Kelima, jangan asal bunyi. Ada kalanya kita harus berani mempertahankan argumen kita. Bukan karena ngotot, melainkan karena kebenaran pendapat kita itu. Sementara, kita harus punya nyali untuk mempertahankan dan membela kebenaran itu. Bak kata pepatah, ”Berani karena benar.” Apalagi, dewasa ini, orang yang salah saja pada berani, mengapa untuk membela kebenaran kita mesti ngeri? Hanya saja, kita butuh argumentasi yang tepat. Berkacalah pada kisah Nabi Ibrahim as. Ketika ia harus mempertanggungjawabkan perbuatannya menghancurkan berhala-berhala sesembahan kaumnya, ia menjawab dengan penuh nyali, ”Jika berhala-berhala itu tidak bisa apa-apa, bahkan sekadar bicara, mengapa kalian menyembahnya?”

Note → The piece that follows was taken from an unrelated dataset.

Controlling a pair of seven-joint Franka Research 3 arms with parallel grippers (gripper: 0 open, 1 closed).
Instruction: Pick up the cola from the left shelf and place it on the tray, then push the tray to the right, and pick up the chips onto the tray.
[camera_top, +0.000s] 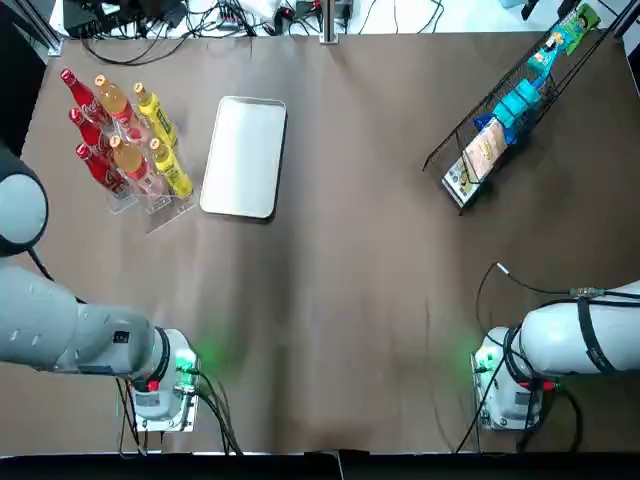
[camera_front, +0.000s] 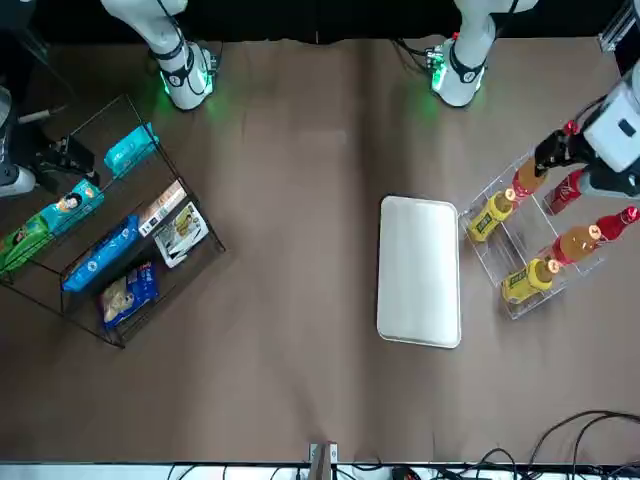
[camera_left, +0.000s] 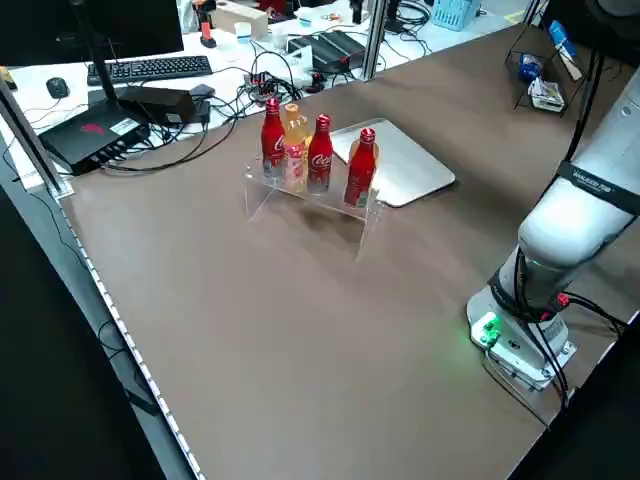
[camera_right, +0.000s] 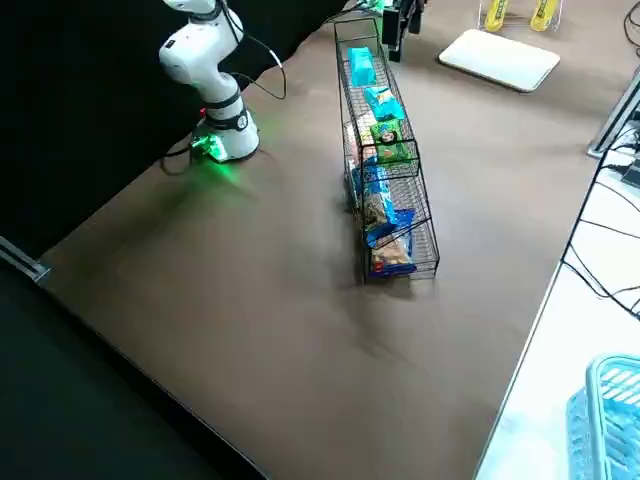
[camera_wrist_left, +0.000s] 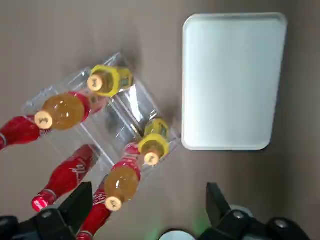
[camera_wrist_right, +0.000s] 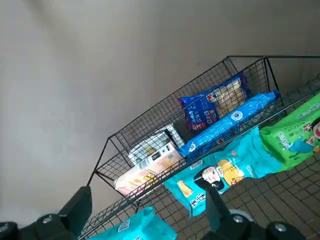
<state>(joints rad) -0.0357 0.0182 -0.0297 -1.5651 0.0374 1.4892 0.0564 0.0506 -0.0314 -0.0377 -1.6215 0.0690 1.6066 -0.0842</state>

Berani tidak berarti melakukan sesuatu tanpa pertimbangan matang. Apalagi tanpa menimbang-nimbang akibatnya. Berani bukan berarti tak memiliki rasa takut sama sekali. Berani bukan juga semau gue. Berani yang kita butuhkan adalah berani yang proporsional. Berani pada tempatnya. Berani yang melahirkan sikap dan pikiran positif. Berani yang menumbuhkan semangat dan jiwa besar. Berani yang melihat tantangan sebagai peluang. Berani yang memandang penghambat sebagai batu loncatan. Berani yang melihat kendala sebagai motivasi untuk bangkit.

Berani yang bersandar pada keyakinan innallaha ma’ana, sesungguhnya Allah bersama kita. Sehingga, Musa pun berani menghadapi Fir’an yang durjana. Ibrahim pun sanggup menentang Namrud yang lalim. Jadi, jika Anda ingin selalu punya nyali, tanamkan di hati Anda bahwa Allah selalu bersama Anda. Selalu menyertai Anda. Selalu mengawasi Anda. Selalu melindungi Allah. Dia takkan pergi, takkan mengabaikan Anda, apalagi meninggalkan Anda.